• **Task objective**
Restate the following entries exactly. Keep the pictures out.

- Opening Delimiter -

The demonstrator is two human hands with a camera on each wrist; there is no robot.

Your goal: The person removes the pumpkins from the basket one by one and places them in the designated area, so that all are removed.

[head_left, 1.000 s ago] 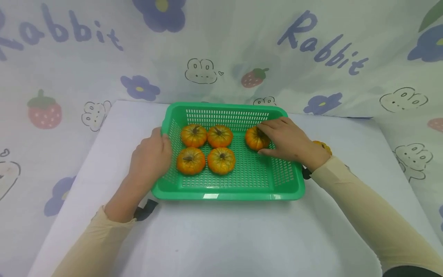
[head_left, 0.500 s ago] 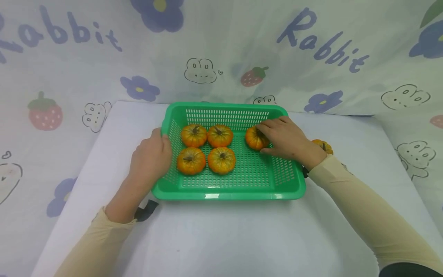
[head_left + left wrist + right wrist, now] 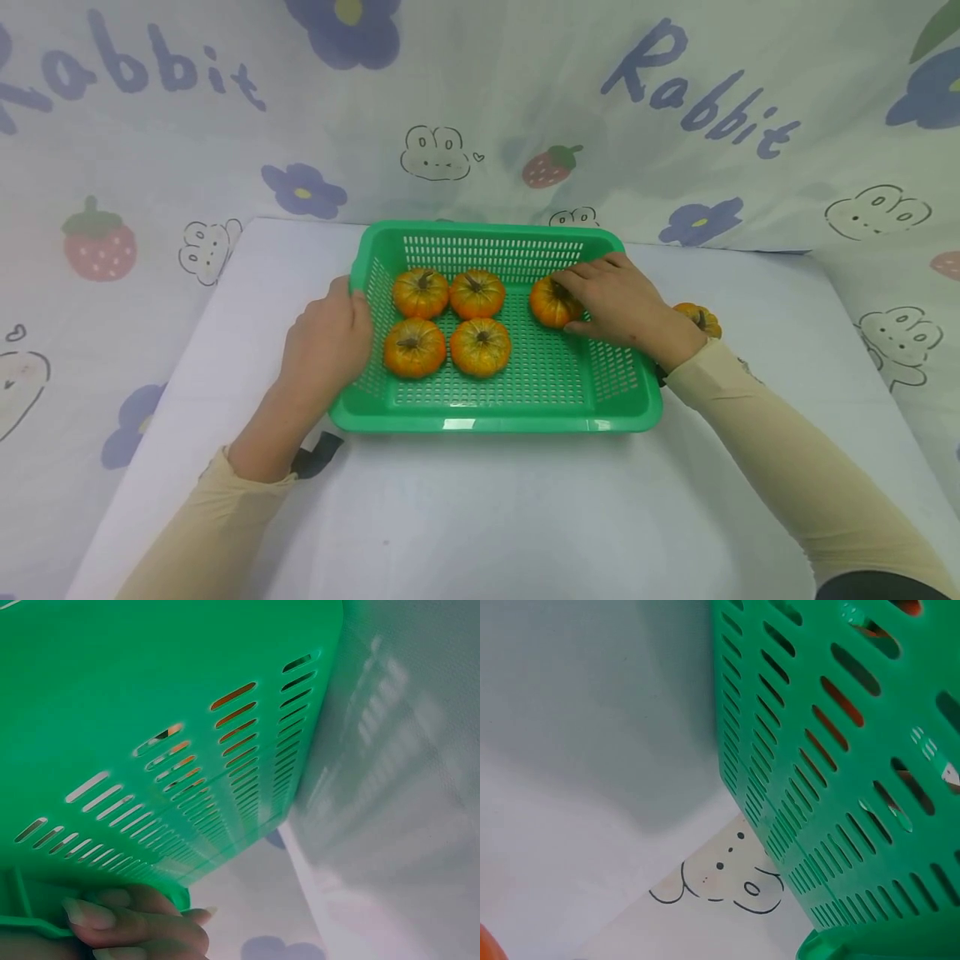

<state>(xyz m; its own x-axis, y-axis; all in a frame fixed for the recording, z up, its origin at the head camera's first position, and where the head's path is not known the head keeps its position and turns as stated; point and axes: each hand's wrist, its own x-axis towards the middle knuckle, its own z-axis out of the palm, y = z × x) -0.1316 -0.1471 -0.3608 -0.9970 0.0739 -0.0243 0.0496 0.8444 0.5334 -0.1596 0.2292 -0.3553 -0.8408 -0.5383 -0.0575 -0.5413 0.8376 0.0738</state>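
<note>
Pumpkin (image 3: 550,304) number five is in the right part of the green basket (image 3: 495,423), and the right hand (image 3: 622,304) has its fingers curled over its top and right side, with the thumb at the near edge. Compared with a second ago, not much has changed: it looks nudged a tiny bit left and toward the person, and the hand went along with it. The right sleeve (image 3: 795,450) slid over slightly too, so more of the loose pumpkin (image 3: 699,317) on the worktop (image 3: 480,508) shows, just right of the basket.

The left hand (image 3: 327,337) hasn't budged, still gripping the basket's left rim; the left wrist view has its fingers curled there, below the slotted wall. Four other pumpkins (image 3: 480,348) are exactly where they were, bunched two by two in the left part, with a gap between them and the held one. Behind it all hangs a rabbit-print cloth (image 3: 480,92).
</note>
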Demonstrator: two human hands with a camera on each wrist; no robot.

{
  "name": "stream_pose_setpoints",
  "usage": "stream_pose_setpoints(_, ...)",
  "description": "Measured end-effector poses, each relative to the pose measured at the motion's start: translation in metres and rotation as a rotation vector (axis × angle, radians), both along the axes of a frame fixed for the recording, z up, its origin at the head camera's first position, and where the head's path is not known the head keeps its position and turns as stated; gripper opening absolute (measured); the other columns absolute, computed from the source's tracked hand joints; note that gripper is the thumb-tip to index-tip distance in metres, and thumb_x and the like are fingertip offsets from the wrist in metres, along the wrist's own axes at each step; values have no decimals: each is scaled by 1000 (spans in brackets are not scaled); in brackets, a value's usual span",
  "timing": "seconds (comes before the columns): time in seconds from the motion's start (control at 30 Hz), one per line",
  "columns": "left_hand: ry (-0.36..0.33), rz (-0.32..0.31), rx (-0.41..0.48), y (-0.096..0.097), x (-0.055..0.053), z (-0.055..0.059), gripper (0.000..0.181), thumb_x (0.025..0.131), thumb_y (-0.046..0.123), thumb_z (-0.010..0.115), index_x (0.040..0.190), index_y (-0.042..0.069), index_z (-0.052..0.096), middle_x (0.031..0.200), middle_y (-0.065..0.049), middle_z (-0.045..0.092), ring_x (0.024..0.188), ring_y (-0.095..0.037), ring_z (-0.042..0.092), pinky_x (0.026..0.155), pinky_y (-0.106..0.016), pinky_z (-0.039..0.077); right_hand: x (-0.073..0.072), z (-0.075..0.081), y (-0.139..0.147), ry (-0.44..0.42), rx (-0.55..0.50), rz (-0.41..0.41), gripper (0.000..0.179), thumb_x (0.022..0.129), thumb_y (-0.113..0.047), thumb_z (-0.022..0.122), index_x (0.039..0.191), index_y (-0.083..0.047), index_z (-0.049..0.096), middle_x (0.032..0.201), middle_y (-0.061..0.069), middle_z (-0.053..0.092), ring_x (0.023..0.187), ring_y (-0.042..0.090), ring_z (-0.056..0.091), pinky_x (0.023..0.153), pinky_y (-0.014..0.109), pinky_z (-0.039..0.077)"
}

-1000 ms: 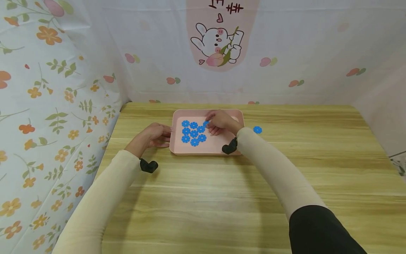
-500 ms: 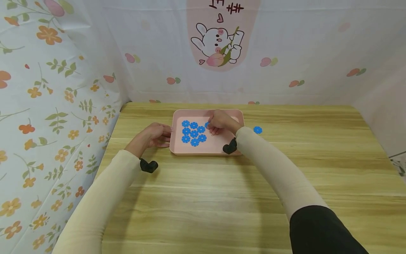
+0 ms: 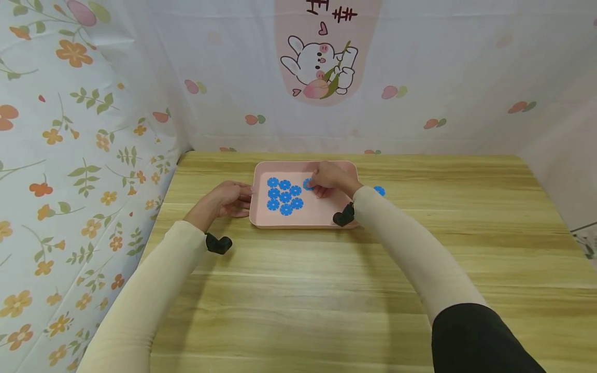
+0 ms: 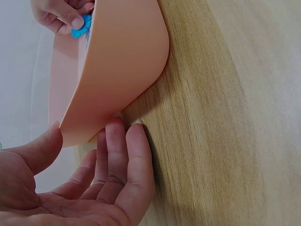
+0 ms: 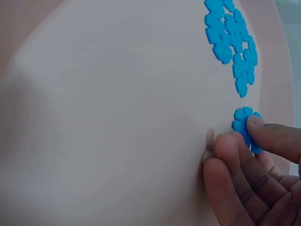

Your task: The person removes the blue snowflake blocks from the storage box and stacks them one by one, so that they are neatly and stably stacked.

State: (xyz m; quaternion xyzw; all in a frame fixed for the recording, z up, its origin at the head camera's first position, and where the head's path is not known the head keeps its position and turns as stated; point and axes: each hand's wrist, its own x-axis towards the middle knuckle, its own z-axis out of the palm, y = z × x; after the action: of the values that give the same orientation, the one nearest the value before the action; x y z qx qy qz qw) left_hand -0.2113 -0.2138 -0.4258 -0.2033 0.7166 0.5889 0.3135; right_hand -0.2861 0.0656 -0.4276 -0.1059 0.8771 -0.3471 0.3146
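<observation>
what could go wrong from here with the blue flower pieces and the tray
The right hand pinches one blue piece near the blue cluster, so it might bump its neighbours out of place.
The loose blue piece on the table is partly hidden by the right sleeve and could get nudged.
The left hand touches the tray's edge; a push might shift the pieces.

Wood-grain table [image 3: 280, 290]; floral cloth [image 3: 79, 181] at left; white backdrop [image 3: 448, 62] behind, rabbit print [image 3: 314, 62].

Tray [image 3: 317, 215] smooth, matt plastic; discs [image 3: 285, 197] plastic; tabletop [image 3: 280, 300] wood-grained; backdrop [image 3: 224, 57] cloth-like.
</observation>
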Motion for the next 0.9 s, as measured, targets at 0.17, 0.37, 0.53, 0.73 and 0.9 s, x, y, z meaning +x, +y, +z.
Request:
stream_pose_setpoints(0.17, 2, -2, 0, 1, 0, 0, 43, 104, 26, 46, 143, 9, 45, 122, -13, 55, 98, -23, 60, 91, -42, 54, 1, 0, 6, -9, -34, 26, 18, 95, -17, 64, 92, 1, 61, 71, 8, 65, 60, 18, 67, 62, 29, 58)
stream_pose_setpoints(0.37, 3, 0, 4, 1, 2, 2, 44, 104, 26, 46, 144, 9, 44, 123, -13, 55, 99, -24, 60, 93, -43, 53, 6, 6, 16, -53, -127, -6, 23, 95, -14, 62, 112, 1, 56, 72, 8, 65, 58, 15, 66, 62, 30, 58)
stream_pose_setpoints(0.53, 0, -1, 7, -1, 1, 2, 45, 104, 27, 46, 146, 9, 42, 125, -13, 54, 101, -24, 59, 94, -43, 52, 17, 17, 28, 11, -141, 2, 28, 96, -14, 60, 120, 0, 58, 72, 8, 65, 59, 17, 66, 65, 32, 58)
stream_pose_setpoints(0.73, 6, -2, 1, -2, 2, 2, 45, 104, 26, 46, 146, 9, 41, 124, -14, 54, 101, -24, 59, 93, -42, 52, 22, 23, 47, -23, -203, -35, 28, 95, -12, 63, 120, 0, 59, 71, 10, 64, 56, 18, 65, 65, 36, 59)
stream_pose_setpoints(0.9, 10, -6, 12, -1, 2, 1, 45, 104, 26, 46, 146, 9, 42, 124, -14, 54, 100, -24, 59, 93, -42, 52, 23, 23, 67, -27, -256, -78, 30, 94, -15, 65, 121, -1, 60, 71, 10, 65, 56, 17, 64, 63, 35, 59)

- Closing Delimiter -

• **Response box**
The demonstrator is two human hands with a camera on each wrist; there is no robot.

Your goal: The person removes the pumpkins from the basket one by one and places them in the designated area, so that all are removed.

[head_left, 1.000 s ago] 
[head_left, 0.500 s ago] 
[head_left + left wrist + right wrist, now] 

<state>(xyz m; its own x-axis, y-axis; all in a frame fixed for the recording, z up, its origin at the head camera's first position, and where the head's path is not known the head keeps its position and turns as stated; point and axes: each hand's wrist, its own x-axis towards the middle knuckle, its own z-axis out of the palm, y = z × x) -0.1316 -0.1471 -0.3608 -0.9970 0.0739 -0.0243 0.0496 0.8444 0.5334 -0.1596 0.2292 -0.3553 -0.8408 -0.5383 -0.0575 -0.5413 0.8376 0.0738</state>
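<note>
Pumpkin (image 3: 550,304) number five is in the right part of the green basket (image 3: 495,423), and the right hand (image 3: 622,304) has its fingers curled over its top and right side, with the thumb at the near edge. Compared with a second ago, not much has changed: it looks nudged a tiny bit left and toward the person, and the hand went along with it. The right sleeve (image 3: 795,450) slid over slightly too, so more of the loose pumpkin (image 3: 699,317) on the worktop (image 3: 480,508) shows, just right of the basket.

The left hand (image 3: 327,337) hasn't budged, still gripping the basket's left rim; the left wrist view has its fingers curled there, below the slotted wall. Four other pumpkins (image 3: 480,348) are exactly where they were, bunched two by two in the left part, with a gap between them and the held one. Behind it all hangs a rabbit-print cloth (image 3: 480,92).
</note>
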Demonstrator: two human hands with a camera on each wrist; no robot.

{
  "name": "stream_pose_setpoints",
  "usage": "stream_pose_setpoints(_, ...)",
  "description": "Measured end-effector poses, each relative to the pose measured at the motion's start: translation in metres and rotation as a rotation vector (axis × angle, radians), both along the axes of a frame fixed for the recording, z up, its origin at the head camera's first position, and where the head's path is not known the head keeps its position and turns as stated; gripper opening absolute (measured); the other columns absolute, computed from the source's tracked hand joints; note that gripper is the thumb-tip to index-tip distance in metres, and thumb_x and the like are fingertip offsets from the wrist in metres, along the wrist's own axes at each step; values have no decimals: each is scaled by 1000 (spans in brackets are not scaled); in brackets, a value's usual span",
  "timing": "seconds (comes before the columns): time in seconds from the motion's start (control at 30 Hz), one per line",
  "columns": "left_hand: ry (-0.36..0.33), rz (-0.32..0.31), rx (-0.41..0.48), y (-0.096..0.097), x (-0.055..0.053), z (-0.055..0.059), gripper (0.000..0.181), thumb_x (0.025..0.131), thumb_y (-0.046..0.123), thumb_z (-0.010..0.115), index_x (0.040..0.190), index_y (-0.042..0.069), index_z (-0.052..0.096), middle_x (0.031..0.200), middle_y (-0.065..0.049), middle_z (-0.045..0.092), ring_x (0.024..0.188), ring_y (-0.095..0.037), ring_z (-0.042..0.092), pinky_x (0.026..0.155), pinky_y (-0.106..0.016), pinky_z (-0.039..0.077); right_hand: x (-0.073..0.072), z (-0.075..0.081), y (-0.139..0.147), ry (-0.44..0.42), rx (-0.55..0.50), rz (-0.41..0.41), gripper (0.000..0.179), thumb_x (0.022..0.129), thumb_y (-0.113..0.047), thumb_z (-0.022..0.122), index_x (0.039..0.191), index_y (-0.083..0.047), index_z (-0.049..0.096), middle_x (0.032..0.201), middle_y (-0.061..0.069), middle_z (-0.053..0.092), ring_x (0.023..0.187), ring_y (-0.042..0.090), ring_z (-0.056..0.091), pinky_x (0.023..0.153), pinky_y (-0.014..0.109), pinky_z (-0.039..0.077)"
}

-1000 ms: 
-500 ms: 
+0 ms: 
+0 ms: 
+0 ms: 

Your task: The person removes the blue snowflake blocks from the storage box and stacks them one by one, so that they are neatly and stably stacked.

State: (xyz m; quaternion xyzw; all in a frame fixed for the recording, z up, its origin at the head camera's first position, and where the head's path is not known the head keeps its position and turns as stated; point and axes: each hand's wrist, its own x-axis towards the middle knuckle, its own z-axis out of the palm, y = z × x; after the action: of the values that give the same orientation, the one nearest the value before the action; x y z qx qy qz qw) left_hand -0.2113 -0.2138 -0.4258 -0.2033 0.7166 0.5889 0.3135; right_hand -0.2861 0.0656 -0.4276 -0.1059 0.8771 -0.3471 0.3146
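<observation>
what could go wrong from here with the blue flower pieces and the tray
The right hand pinches one blue piece near the blue cluster, so it might bump its neighbours out of place.
The loose blue piece on the table is partly hidden by the right sleeve and could get nudged.
The left hand touches the tray's edge; a push might shift the pieces.

Wood-grain table [image 3: 280, 290]; floral cloth [image 3: 79, 181] at left; white backdrop [image 3: 448, 62] behind, rabbit print [image 3: 314, 62].

Tray [image 3: 317, 215] smooth, matt plastic; discs [image 3: 285, 197] plastic; tabletop [image 3: 280, 300] wood-grained; backdrop [image 3: 224, 57] cloth-like.
</observation>
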Motion for the next 0.9 s, as measured, targets at 0.17, 0.37, 0.53, 0.73 and 0.9 s, x, y, z meaning +x, +y, +z.
Request:
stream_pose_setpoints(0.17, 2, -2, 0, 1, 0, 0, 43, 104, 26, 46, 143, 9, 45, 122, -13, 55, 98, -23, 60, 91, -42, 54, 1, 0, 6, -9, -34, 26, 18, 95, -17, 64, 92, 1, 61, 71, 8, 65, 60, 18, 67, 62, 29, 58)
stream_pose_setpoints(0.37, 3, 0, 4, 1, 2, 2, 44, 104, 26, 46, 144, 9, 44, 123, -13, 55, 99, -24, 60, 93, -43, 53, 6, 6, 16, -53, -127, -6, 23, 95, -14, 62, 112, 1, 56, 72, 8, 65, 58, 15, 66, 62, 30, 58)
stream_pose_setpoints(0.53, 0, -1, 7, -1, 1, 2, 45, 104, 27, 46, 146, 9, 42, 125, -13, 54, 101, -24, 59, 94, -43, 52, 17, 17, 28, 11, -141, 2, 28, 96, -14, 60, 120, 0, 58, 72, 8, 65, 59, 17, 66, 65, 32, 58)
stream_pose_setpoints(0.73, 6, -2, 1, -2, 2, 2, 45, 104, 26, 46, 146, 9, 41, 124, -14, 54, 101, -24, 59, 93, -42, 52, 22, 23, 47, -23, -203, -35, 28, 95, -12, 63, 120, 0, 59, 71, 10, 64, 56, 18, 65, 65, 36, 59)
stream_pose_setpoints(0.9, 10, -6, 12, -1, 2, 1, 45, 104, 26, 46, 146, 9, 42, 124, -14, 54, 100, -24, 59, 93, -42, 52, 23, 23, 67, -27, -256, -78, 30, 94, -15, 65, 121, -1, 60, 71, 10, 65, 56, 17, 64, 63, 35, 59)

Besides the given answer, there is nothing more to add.